▶ Instructions for the task
From the listing below, retype exactly the line holding "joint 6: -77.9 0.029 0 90", the line holding "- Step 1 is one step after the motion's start", and the lines between them; skip everything else.

▶ Given data
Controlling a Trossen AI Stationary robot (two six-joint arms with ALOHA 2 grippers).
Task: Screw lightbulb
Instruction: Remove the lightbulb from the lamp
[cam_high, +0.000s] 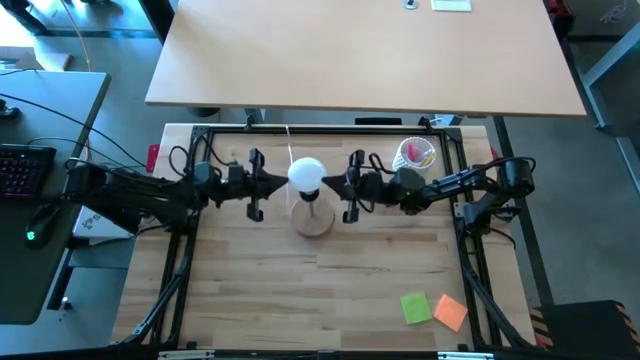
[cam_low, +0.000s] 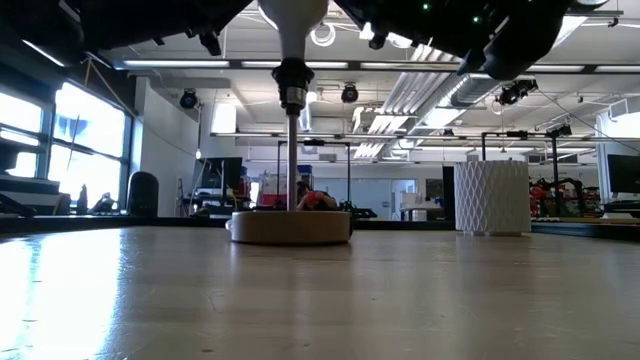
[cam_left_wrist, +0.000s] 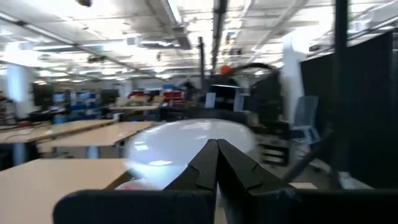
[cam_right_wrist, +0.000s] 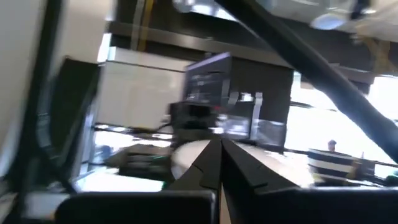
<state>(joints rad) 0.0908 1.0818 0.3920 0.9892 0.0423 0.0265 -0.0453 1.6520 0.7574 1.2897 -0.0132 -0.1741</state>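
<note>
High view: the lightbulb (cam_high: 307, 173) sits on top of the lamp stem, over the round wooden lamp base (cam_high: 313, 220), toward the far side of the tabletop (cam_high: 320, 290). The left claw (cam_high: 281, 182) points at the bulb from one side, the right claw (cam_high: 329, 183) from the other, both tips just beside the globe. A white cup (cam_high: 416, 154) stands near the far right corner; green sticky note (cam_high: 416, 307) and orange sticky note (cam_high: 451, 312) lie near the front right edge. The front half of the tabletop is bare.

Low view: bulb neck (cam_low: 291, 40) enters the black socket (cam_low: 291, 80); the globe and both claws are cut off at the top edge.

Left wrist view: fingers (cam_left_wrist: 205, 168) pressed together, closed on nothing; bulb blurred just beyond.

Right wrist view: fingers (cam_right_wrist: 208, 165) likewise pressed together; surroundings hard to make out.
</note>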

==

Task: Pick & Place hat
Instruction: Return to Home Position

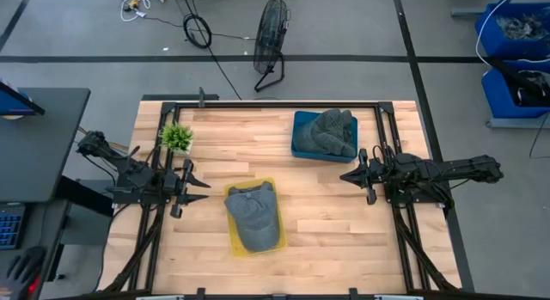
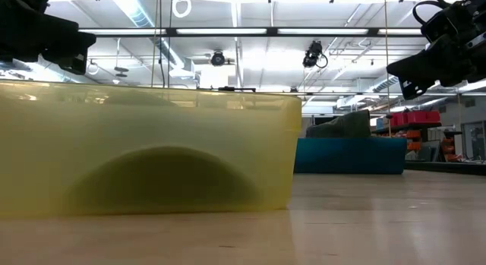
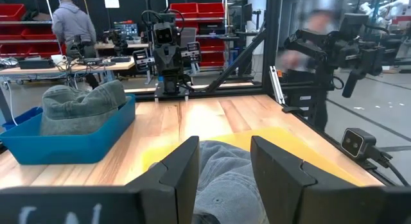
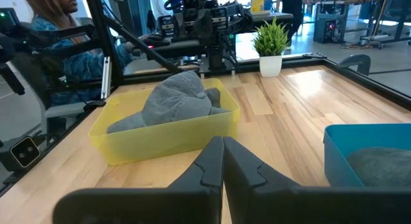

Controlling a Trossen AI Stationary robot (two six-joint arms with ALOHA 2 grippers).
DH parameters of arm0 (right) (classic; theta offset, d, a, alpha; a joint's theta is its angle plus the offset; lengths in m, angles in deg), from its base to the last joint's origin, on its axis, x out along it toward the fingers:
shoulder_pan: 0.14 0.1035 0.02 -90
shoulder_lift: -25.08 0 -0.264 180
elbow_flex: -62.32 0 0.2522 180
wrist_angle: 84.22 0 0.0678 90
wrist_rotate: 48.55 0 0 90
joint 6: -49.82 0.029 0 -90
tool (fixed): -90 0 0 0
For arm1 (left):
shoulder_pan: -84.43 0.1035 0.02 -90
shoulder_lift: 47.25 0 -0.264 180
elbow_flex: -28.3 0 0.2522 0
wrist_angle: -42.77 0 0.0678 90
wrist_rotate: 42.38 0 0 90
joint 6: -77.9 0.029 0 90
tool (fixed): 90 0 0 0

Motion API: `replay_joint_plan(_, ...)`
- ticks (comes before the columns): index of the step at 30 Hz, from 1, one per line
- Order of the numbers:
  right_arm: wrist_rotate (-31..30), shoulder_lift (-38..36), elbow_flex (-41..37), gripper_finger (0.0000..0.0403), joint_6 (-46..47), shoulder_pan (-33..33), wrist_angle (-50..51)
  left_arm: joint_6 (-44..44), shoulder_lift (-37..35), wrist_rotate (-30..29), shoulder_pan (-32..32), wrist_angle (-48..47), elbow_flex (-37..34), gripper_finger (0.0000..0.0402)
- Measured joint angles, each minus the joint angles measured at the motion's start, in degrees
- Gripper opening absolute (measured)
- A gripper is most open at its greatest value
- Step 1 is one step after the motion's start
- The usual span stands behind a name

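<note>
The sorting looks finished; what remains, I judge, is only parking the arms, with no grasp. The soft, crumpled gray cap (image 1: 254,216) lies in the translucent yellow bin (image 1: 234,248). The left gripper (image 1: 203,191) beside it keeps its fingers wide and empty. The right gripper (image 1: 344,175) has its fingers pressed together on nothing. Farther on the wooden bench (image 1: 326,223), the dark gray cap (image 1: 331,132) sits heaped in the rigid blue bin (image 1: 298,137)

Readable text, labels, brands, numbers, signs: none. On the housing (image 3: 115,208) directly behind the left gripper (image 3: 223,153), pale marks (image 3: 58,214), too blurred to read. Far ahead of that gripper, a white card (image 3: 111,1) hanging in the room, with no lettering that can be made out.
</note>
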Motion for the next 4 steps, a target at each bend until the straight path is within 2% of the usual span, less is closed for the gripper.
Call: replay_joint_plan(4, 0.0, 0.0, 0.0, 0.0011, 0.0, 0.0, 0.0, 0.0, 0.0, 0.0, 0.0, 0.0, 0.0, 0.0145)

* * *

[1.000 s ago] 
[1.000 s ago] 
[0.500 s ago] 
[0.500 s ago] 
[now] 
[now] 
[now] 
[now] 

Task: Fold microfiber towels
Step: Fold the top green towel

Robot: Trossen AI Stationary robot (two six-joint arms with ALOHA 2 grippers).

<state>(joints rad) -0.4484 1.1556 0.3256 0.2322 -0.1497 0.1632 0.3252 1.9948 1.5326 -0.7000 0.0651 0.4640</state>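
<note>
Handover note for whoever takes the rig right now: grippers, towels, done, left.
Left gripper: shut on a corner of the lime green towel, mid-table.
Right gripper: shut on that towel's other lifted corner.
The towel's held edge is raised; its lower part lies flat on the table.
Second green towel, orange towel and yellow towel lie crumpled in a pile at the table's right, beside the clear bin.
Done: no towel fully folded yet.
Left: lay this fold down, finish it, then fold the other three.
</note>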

▶ Response area
joint 6: -77.9 0.029 0 90
tool (fixed): 90 0 0 0

Motion API: `replay_joint_plan(_, ...)`
- ticks (comes before the columns): index of the step at 30 Hz, from 1, one per line
- Order of the numbers:
  right_arm: wrist_rotate (-31..30), shoulder_lift (-38..36), elbow_flex (-41..37), gripper_finger (0.0000..0.0403), joint_6 (-46..47), shoulder_pan (-33..33), wrist_angle (-50..51)
  left_arm: joint_6 (-44..44), shoulder_lift (-37..35), wrist_rotate (-30..29), shoulder_pan (-32..32), wrist_angle (-48..47), elbow_flex (-37..34), gripper_finger (0.0000..0.0402)
- Measured joint angles, each minus the joint angles measured at the motion's start, in degrees
- Gripper opening absolute (measured)
- A gripper is most open at its greatest value
- Step 1 is one step after the motion's start

An answer has been given, and the exercise is complete.